Option 2: pgvector Extension (Selected)

Pros:

  • Already using PostgreSQL (zero additional infrastructure)
  • ACID transactions with application data
  • Row-level security for multi-tenant isolation
  • Handles 10-100M vectors effectively
  • Hybrid search with PostgreSQL full-text

Cons:

  • Less performant than dedicated solutions at billion-scale
  • Requires PostgreSQL 15+

Option 3: Weaviate (Self-hosted)

Pros:

  • Multi-modal support
  • Knowledge graph features

Cons:

  • Additional service to manage
  • Overkill for our scale

Decision

Adopt pgvector as the vector store for RAG functionality.
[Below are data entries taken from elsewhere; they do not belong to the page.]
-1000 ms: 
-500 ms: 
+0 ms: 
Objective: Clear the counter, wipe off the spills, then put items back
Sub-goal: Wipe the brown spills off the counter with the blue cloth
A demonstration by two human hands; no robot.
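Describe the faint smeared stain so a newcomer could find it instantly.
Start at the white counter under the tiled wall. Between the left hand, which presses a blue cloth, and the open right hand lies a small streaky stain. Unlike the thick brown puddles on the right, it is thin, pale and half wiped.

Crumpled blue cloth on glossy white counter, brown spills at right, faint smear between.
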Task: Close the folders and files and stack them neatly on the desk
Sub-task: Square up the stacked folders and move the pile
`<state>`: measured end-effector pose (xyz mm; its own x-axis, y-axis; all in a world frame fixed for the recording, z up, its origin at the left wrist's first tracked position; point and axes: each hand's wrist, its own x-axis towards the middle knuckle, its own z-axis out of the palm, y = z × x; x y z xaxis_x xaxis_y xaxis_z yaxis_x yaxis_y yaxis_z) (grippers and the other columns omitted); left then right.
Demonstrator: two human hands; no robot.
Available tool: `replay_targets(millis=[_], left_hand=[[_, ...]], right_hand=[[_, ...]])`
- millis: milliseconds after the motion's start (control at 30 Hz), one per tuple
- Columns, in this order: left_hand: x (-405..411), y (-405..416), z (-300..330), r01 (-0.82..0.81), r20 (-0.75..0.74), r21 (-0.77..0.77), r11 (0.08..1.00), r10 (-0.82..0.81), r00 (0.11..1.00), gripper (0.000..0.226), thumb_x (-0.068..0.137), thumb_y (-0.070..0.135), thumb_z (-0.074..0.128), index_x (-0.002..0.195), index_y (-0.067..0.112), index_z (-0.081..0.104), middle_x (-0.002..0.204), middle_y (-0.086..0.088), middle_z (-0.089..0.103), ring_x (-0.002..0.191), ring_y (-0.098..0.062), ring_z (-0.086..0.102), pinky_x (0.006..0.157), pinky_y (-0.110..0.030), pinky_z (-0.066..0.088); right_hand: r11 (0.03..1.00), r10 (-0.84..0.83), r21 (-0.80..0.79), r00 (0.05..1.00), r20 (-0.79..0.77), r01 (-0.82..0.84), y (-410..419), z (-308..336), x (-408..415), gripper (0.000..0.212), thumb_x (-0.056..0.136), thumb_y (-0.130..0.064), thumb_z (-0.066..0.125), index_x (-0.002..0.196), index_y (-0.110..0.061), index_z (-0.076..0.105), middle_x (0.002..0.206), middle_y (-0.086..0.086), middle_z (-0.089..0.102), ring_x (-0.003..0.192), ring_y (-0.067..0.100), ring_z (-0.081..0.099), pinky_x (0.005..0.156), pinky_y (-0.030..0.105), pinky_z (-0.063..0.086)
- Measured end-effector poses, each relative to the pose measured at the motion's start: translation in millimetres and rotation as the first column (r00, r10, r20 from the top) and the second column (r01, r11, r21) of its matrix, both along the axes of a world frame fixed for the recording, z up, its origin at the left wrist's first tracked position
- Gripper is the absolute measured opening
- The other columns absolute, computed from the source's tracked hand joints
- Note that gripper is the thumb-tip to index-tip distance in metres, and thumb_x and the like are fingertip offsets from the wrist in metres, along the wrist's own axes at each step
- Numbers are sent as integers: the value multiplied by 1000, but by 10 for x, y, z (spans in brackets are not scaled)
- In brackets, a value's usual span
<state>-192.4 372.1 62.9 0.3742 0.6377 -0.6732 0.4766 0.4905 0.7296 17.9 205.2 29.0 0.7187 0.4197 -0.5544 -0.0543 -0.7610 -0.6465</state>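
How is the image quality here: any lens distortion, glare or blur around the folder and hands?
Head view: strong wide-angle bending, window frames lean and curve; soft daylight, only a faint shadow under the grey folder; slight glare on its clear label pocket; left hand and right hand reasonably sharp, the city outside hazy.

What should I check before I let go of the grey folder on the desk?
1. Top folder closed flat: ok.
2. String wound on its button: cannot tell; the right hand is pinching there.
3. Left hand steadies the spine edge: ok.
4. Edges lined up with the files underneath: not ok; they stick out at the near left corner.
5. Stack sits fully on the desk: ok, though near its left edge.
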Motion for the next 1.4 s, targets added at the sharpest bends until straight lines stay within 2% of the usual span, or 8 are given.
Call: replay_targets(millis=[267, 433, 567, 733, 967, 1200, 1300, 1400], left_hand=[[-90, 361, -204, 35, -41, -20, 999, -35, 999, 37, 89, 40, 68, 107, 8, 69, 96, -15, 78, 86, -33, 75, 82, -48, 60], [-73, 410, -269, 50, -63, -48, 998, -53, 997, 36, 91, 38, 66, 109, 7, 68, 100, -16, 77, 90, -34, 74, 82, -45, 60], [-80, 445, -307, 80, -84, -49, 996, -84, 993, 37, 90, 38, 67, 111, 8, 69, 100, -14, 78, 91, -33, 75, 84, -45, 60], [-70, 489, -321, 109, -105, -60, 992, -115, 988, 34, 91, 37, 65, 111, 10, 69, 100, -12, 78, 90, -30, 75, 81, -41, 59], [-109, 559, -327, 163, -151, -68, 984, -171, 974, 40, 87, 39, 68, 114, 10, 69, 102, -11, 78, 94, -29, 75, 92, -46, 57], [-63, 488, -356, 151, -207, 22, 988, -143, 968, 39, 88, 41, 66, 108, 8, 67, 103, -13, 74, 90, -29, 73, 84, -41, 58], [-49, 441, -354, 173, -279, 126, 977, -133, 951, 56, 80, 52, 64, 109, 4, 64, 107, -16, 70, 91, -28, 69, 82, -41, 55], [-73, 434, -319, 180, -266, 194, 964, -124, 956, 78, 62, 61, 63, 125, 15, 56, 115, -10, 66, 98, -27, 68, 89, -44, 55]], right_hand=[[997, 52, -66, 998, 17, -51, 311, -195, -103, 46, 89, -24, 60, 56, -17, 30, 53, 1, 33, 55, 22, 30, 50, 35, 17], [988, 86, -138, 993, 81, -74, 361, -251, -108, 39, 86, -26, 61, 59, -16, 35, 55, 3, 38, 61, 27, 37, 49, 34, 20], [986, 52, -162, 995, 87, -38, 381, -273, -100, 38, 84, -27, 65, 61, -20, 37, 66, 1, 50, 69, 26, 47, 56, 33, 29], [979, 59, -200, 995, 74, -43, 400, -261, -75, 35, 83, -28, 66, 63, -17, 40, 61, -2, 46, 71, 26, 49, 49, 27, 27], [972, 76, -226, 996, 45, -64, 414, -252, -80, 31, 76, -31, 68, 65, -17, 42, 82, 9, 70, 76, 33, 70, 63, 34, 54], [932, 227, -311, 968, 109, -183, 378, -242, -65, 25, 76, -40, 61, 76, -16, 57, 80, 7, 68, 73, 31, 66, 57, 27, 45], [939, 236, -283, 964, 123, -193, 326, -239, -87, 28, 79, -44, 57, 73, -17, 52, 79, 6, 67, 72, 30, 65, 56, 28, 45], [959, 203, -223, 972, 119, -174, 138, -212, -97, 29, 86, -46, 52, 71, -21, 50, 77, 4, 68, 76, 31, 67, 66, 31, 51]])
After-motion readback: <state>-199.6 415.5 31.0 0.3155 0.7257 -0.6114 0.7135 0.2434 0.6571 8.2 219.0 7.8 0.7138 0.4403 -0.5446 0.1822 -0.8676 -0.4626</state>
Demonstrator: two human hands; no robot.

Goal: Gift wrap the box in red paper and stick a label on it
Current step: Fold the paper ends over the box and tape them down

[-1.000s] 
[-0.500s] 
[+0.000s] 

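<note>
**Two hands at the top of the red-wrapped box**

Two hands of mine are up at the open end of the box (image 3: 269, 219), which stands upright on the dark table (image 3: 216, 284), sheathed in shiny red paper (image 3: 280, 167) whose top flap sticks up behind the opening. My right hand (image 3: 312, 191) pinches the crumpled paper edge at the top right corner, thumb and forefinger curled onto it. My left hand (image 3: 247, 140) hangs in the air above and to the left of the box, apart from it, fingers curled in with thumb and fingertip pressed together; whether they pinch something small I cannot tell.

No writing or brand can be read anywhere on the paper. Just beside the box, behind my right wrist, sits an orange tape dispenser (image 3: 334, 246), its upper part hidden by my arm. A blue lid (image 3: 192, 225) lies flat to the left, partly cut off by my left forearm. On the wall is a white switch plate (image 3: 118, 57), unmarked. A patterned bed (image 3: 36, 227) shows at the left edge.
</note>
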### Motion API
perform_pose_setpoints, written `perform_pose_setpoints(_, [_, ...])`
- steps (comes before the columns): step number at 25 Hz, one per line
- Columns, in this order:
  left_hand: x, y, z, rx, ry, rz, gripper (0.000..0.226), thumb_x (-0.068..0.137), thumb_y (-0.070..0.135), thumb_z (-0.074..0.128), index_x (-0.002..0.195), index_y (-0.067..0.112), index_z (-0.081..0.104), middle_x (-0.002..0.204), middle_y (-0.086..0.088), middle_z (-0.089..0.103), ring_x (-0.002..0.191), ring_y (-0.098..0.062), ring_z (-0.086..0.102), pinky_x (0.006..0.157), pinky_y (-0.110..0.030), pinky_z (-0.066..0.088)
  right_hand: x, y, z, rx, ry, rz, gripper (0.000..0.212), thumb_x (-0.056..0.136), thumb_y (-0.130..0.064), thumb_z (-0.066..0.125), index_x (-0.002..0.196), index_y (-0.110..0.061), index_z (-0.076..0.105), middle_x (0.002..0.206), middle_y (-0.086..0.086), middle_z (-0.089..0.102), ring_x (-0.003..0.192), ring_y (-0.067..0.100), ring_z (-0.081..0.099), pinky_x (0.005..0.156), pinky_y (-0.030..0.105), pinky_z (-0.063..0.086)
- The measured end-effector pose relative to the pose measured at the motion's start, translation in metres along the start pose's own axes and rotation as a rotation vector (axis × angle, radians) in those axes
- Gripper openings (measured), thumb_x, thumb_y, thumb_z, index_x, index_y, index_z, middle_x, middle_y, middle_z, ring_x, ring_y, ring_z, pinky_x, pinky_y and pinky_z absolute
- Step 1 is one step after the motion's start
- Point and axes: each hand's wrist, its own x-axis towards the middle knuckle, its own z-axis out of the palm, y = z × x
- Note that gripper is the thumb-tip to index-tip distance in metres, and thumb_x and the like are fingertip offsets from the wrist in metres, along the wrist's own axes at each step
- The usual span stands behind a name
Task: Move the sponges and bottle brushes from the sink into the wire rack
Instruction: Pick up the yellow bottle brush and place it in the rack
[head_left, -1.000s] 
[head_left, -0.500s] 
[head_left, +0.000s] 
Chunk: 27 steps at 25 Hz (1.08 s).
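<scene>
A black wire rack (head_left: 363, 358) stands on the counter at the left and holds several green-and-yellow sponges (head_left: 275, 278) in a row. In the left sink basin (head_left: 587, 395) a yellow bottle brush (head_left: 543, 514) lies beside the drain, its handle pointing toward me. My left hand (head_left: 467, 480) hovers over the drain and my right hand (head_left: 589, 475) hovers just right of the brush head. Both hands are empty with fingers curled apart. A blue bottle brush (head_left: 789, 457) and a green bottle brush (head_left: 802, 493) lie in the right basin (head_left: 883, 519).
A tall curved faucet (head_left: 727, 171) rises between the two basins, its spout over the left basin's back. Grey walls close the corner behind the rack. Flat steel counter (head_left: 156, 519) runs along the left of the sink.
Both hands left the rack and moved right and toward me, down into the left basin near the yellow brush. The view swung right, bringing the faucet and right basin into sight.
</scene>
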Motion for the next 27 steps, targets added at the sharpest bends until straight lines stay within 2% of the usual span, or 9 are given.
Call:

Syndarix's per-project isolation means knowledge bases remain in the thousands to millions of vectors per tenant, well within pgvector's optimal range. The operational simplicity of using existing PostgreSQL infrastructure outweighs the performance benefits of dedicated vector databases.

Implementation

Embedding Model Strategy

Content Type Embedding Model Dimensions Rationale
Code files voyage-code-3 1024 State-of-art for code retrieval
Documentation text-embedding-3-small 1536 Good balance cost/quality
Conversations text-embedding-3-small 1536 General purpose

Chunking Strategy

Content Type Strategy Chunk Size
Python/JS code AST-based (function/class) Per function
Markdown docs Heading-based Per section
PDF specs Page-level + semantic 1000 tokens
Conversations Turn-based Per exchange

Database Schema

CREATE TABLE knowledge_chunks (
    id UUID PRIMARY KEY,
    project_id UUID NOT NULL REFERENCES projects(id),
    source_type VARCHAR(50) NOT NULL,  -- 'code', 'doc', 'conversation'
    source_path VARCHAR(500),
    content TEXT NOT NULL,
    embedding vector(1536),
    metadata JSONB,
    created_at TIMESTAMPTZ DEFAULT NOW(),
    updated_at TIMESTAMPTZ DEFAULT NOW()
);

CREATE INDEX ON knowledge_chunks USING ivfflat (embedding vector_cosine_ops)
    WITH (lists = 100);
CREATE INDEX ON knowledge_chunks (project_id);
CREATE INDEX ON knowledge_chunks USING gin (metadata);
async def hybrid_search(
    project_id: str,
    query: str,
    top_k: int = 10,
    vector_weight: float = 0.7
) -> list[Chunk]:
    """Combine vector similarity with keyword matching."""
    query_embedding = await embed(query)

    results = await db.execute("""
        WITH vector_results AS (
            SELECT id, content, metadata,
                   1 - (embedding <=> $1) as vector_score
            FROM knowledge_chunks
            WHERE project_id = $2
            ORDER BY embedding <=> $1
            LIMIT $3 * 2
        ),
        keyword_results AS (
            SELECT id, content, metadata,
                   ts_rank(to_tsvector(content), plainto_tsquery($4)) as text_score
            FROM knowledge_chunks
            WHERE project_id = $2
              AND to_tsvector(content) @@ plainto_tsquery($4)
            LIMIT $3 * 2
        )
        SELECT DISTINCT ON (id) id, content, metadata,
               COALESCE(v.vector_score, 0) * $5 +
               COALESCE(k.text_score, 0) * (1 - $5) as combined_score
        FROM vector_results v
        FULL OUTER JOIN keyword_results k USING (id, content, metadata)
        ORDER BY combined_score DESC
        LIMIT $3
    """, query_embedding, project_id, top_k, query, vector_weight)

    return results

Consequences

Positive

  • Zero additional infrastructure
  • Transactional consistency with application data
  • Unified backup/restore
  • Row-level security for tenant isolation

Negative

  • May need migration to dedicated vector DB if scaling beyond 100M vectors
  • Index tuning required for optimal performance

Migration Path

If scale requires it, migrate to Qdrant (self-hosted, open-source) with the same embedding models, preserving vectors.

Compliance

This decision aligns with:

  • FR-103: Agent domain knowledge (RAG)
  • TC-001: PostgreSQL as primary database
  • TC-006: pgvector extension required
  • Core Principle: Self-hostability (pgvector is open source)

This ADR establishes the knowledge base and RAG architecture for Syndarix.